What you need to do | Look through the data and write out every line with the word "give" in it.

Data to use |
━━━━━━━━━━

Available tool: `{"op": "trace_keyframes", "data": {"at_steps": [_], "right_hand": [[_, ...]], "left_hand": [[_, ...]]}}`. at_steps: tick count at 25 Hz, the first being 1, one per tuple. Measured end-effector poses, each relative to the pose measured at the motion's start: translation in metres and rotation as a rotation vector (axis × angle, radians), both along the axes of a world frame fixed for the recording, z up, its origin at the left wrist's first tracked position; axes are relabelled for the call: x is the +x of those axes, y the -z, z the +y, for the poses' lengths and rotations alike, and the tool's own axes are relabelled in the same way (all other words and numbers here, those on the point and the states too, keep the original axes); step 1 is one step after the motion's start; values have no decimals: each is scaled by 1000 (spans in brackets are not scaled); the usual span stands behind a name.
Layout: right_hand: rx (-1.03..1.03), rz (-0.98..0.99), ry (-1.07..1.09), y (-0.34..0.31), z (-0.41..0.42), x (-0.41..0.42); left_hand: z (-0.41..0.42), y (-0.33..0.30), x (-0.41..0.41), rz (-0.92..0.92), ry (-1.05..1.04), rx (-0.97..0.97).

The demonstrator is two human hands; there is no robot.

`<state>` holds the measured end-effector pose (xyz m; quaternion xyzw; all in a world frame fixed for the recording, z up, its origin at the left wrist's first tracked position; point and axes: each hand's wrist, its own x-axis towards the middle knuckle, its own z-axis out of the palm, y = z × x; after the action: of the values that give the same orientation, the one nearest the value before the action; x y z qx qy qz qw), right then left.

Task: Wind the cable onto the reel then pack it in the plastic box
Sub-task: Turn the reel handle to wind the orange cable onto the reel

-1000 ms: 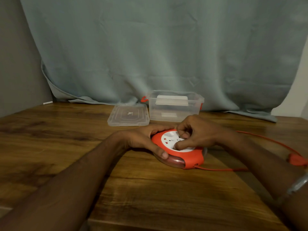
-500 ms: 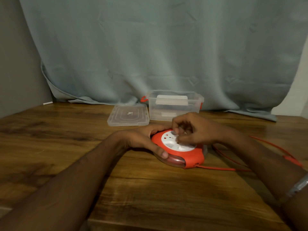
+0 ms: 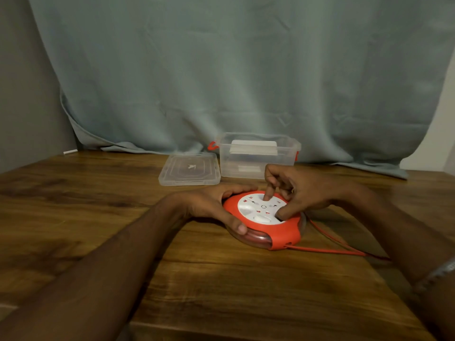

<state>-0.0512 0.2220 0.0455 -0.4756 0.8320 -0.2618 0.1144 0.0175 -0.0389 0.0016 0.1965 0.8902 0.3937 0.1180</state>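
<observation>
Head view: we are mid-winding; left hand (image 3: 211, 205) grips the round orange-and-white cable reel (image 3: 264, 221), right hand (image 3: 299, 190) fingers turn its white hub. Next, draw in the orange cable (image 3: 332, 251) trailing toward 4 o'clock.

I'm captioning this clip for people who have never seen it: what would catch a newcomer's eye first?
The bright orange cable reel with its white socket face, mid-table, stands out first: the left hand grips its rim while the right hand presses fingers onto the white disc. An orange cable trails off to the right, and behind sit an open clear plastic box and its lid, flat beside it.
</observation>
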Motion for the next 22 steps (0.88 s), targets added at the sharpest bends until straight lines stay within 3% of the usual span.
{"op": "trace_keyframes", "data": {"at_steps": [6, 16, 22], "right_hand": [[33, 165, 96, 3, -8, 12], [66, 366, 81, 10, -28, 21], [-12, 263, 13, -7, -15, 25]], "left_hand": [[0, 1, -2, 12, 0, 5], [3, 0, -2, 48, 35, 68], [3, 1, -2, 36, 43, 79]]}}
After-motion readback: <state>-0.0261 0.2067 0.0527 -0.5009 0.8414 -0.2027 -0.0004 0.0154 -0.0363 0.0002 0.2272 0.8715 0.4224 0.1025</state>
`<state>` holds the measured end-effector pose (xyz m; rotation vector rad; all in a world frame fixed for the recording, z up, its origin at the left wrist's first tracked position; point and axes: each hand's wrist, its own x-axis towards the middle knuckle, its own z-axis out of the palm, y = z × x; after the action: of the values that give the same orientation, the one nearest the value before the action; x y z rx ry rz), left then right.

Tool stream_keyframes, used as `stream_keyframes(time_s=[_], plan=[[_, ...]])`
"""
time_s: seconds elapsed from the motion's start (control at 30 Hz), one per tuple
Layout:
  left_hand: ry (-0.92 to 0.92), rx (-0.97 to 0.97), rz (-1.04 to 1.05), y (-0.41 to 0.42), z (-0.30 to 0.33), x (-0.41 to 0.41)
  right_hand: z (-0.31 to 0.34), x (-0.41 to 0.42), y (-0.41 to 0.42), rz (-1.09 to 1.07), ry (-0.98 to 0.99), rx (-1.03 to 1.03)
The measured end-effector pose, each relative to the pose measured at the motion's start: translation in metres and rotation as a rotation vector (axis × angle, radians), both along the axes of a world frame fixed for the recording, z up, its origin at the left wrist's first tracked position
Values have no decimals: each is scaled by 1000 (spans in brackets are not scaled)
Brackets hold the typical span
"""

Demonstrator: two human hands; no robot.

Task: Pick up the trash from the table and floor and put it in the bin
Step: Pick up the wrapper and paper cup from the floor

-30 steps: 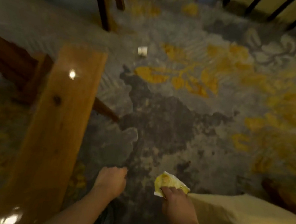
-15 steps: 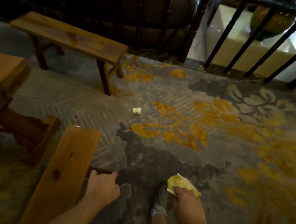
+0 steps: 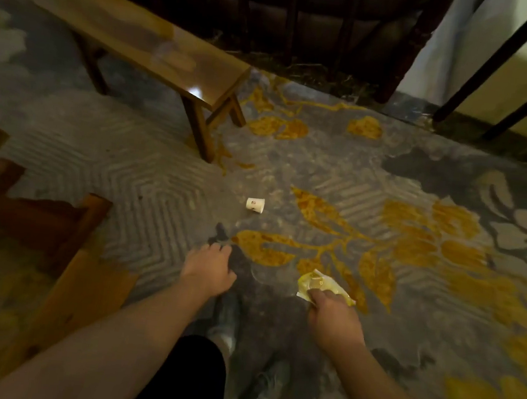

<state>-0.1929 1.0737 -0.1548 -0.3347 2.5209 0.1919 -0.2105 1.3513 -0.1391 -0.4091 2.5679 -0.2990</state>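
Note:
A small white paper cup (image 3: 255, 205) lies on its side on the patterned carpet, ahead of both hands. My right hand (image 3: 330, 320) is shut on a crumpled yellow and white wrapper (image 3: 321, 285), held above the floor. My left hand (image 3: 207, 270) hangs beside it with fingers loosely curled and nothing in it, a short way below the cup. No bin is in view.
A long wooden bench (image 3: 148, 44) stands at the upper left, its near legs close to the cup. A second bench (image 3: 66, 302) and a dark table base (image 3: 26, 216) sit at the left. Black railing bars (image 3: 497, 64) close off the back. My feet (image 3: 264, 391) are below.
The view has swung up and forward across the carpet. The cup now lies closer to my hands. My right hand still holds the wrapper; my left hand stays curled and holds nothing.

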Motion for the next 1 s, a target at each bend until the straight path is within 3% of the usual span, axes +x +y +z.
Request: stream_keyframes(time_s=[0.4, 0.67, 1.0], plan=[[-121, 33, -15, -74, -164, -207, -106, -181, -60, 77, -19, 37], [-143, 45, -4, -76, -311, -269, -249, -268, -101, 204, -24, 52], [-133, -25, -17, -71, -488, -321, -430, -306, -108, 256, -94, 13]])
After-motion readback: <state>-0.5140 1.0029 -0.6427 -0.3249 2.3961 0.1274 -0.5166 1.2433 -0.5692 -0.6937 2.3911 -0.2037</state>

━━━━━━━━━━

Exercise response |
`<state>` holds the measured end-effector pose (xyz m; quaternion xyzw; all in a world frame fixed for the recording, z up, its origin at the left wrist's first tracked position; point and axes: each hand's wrist, its own x-axis towards the middle knuckle, its own z-axis out of the palm, y = z × x; after the action: of the values that give the same orientation, the one nearest the value before the action; x y z qx qy qz qw), right then left.
`<state>` holds the measured end-effector pose (xyz m; rotation vector rad; all in a world frame fixed for the recording, z up, its origin at the left wrist's first tracked position; point and axes: each hand's wrist, its own x-axis towards the middle knuckle, its own z-axis out of the palm, y = z × x; after the action: of the values that give the same orientation, the one nearest the value before the action; x y z rx ry rz), left then right.

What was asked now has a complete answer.